*TASK GOAL:*
The data should be restated word for word, in full.

○ ○ ○

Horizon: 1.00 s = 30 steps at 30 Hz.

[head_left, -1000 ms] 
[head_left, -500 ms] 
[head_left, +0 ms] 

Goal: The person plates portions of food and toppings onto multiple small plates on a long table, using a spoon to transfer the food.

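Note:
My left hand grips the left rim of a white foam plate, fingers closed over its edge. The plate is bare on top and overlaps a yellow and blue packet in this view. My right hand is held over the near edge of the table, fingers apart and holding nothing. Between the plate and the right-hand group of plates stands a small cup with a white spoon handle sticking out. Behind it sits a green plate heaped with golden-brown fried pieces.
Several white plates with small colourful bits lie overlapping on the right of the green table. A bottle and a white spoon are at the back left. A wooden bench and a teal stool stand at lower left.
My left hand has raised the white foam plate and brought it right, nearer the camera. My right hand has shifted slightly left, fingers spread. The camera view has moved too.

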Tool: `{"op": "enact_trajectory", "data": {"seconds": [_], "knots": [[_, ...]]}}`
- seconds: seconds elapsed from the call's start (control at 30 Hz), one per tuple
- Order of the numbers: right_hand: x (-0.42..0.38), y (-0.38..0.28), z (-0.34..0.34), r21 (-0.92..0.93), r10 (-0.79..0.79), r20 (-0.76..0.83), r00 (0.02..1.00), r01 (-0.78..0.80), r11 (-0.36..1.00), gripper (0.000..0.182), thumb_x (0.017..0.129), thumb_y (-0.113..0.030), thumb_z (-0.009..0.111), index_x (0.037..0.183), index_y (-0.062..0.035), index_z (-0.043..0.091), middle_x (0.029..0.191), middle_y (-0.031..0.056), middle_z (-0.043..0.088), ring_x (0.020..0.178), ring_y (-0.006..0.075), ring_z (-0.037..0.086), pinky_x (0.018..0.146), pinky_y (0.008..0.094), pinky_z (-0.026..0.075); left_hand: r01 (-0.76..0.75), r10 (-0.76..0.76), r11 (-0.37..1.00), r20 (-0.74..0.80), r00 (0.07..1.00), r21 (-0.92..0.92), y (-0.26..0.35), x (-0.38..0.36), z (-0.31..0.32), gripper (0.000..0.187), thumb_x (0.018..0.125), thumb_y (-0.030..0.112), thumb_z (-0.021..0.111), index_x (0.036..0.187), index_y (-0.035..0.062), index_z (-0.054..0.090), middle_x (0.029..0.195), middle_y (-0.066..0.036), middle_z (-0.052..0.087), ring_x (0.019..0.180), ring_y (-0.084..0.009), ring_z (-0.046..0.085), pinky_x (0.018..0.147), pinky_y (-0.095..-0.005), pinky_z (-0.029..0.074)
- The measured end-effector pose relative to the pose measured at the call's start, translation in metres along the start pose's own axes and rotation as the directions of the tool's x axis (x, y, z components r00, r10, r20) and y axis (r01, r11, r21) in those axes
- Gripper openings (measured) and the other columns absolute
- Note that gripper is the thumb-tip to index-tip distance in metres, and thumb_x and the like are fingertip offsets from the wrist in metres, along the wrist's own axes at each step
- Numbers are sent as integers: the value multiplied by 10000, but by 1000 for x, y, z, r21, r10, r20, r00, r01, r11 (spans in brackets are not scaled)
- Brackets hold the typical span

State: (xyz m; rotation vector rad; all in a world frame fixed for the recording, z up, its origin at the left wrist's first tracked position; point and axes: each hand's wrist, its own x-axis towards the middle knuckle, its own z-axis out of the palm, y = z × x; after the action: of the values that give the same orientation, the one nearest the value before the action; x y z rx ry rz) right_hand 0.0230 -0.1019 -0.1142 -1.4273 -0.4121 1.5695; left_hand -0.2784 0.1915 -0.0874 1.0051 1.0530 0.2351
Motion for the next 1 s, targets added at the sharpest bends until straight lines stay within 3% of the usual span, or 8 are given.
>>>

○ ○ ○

*WRITTEN RESPONSE:*
Horizon: 1.00 s = 30 steps at 30 Hz.

[head_left, -1000 ms] 
[head_left, -500 ms] 
[head_left, +0 ms] 

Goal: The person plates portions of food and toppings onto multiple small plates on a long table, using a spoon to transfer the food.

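Note:
My left hand grips the left rim of a white foam plate, fingers closed over its edge. The plate is bare on top and overlaps a yellow and blue packet in this view. My right hand is held over the near edge of the table, fingers apart and holding nothing. Between the plate and the right-hand group of plates stands a small cup with a white spoon handle sticking out. Behind it sits a green plate heaped with golden-brown fried pieces.
Several white plates with small colourful bits lie overlapping on the right of the green table. A bottle and a white spoon are at the back left. A wooden bench and a teal stool stand at lower left.
My left hand has raised the white foam plate and brought it right, nearer the camera. My right hand has shifted slightly left, fingers spread. The camera view has moved too.
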
Tool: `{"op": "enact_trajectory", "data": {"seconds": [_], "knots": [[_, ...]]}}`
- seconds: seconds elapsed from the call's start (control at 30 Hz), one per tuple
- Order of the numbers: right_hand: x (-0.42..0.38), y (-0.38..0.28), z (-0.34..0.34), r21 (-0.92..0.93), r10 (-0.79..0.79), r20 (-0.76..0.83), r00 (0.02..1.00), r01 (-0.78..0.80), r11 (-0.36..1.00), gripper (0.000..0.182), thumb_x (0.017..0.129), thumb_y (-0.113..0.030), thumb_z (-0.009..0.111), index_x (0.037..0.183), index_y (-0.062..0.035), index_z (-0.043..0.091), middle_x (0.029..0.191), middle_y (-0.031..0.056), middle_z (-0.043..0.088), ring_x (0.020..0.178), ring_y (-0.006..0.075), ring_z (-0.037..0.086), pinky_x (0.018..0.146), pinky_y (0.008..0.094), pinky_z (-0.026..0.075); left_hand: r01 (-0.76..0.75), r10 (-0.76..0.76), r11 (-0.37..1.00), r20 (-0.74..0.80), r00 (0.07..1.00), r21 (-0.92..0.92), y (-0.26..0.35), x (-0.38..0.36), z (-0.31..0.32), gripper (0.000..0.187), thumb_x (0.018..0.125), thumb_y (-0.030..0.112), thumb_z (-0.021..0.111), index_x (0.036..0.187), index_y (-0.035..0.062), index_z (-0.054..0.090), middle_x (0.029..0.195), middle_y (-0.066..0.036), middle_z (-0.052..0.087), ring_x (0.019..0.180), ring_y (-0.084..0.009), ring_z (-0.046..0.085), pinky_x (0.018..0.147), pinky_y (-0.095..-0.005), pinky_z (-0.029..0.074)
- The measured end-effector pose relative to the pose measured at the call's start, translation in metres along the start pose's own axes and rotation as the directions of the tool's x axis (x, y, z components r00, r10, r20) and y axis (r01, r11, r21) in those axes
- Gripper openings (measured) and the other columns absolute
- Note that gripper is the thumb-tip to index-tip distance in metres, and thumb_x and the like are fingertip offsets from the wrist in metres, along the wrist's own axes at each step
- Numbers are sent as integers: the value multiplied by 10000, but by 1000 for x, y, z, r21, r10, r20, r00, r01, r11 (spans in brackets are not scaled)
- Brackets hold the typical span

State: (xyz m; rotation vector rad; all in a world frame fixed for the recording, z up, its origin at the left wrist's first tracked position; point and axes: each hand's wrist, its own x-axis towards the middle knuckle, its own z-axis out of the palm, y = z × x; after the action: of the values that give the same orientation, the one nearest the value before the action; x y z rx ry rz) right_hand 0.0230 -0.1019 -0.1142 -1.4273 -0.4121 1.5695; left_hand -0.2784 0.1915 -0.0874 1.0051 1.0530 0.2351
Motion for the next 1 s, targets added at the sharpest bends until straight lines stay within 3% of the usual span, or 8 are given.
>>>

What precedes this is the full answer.